NASA’s telescope - Galaxy Evolution Explorer - has discovered at least three dozen baby galaxies that are believed to be in existence since the last 10 billion years.
The search puts to rest the astronomers belief that only small new galaxies were being formed by the aging universe. The discoveries could be made possible as Galaxy Evolution Explorer has sensitive ultraviolet light detectors, and young stars emit mostly ultraviolet wavelengths. It also has a specially designed 20-inch-diameter telescope with a view four times as big as a full moon.
The baby galaxies appear as bluish blobs of light about 10,000 light-years across in images sent back by the Galaxy Evolution Explorer satellite, which was launched in 2003 on a 29-month mission to survey the sky for ultraviolet emissions.

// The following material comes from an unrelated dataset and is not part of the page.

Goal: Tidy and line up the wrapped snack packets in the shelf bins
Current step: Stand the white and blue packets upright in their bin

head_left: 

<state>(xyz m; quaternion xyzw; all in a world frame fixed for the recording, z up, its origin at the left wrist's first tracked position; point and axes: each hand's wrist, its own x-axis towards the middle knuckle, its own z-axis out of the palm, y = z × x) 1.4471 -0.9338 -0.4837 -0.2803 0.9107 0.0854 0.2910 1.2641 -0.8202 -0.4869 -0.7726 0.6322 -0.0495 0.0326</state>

The new babies are only the first results of the project, and the astronomers said they expected to find more, although not many.
While they are not nearly the size of mature galaxies like the Milky Way, which is about 100,000 light-years across and has about 200 billion stars, the newborn galaxies outshine them in ultraviolet by a factor of 100 or so, which means they are producing stars at a much faster rate, said astronomers.
Studying these new galaxies could give cosmologists insights into the processes by which galaxies and stars first formed out of clouds of primordial gas and dust at the beginning of time.
The closest of the galaxies is about a billion light-years from Earth. One light-year is 9.5 trillion kilometers, the distance light travels in a year in a vacuum.
Scientists till now have discovered 36 galaxies using the Galaxy Evolution Explorer.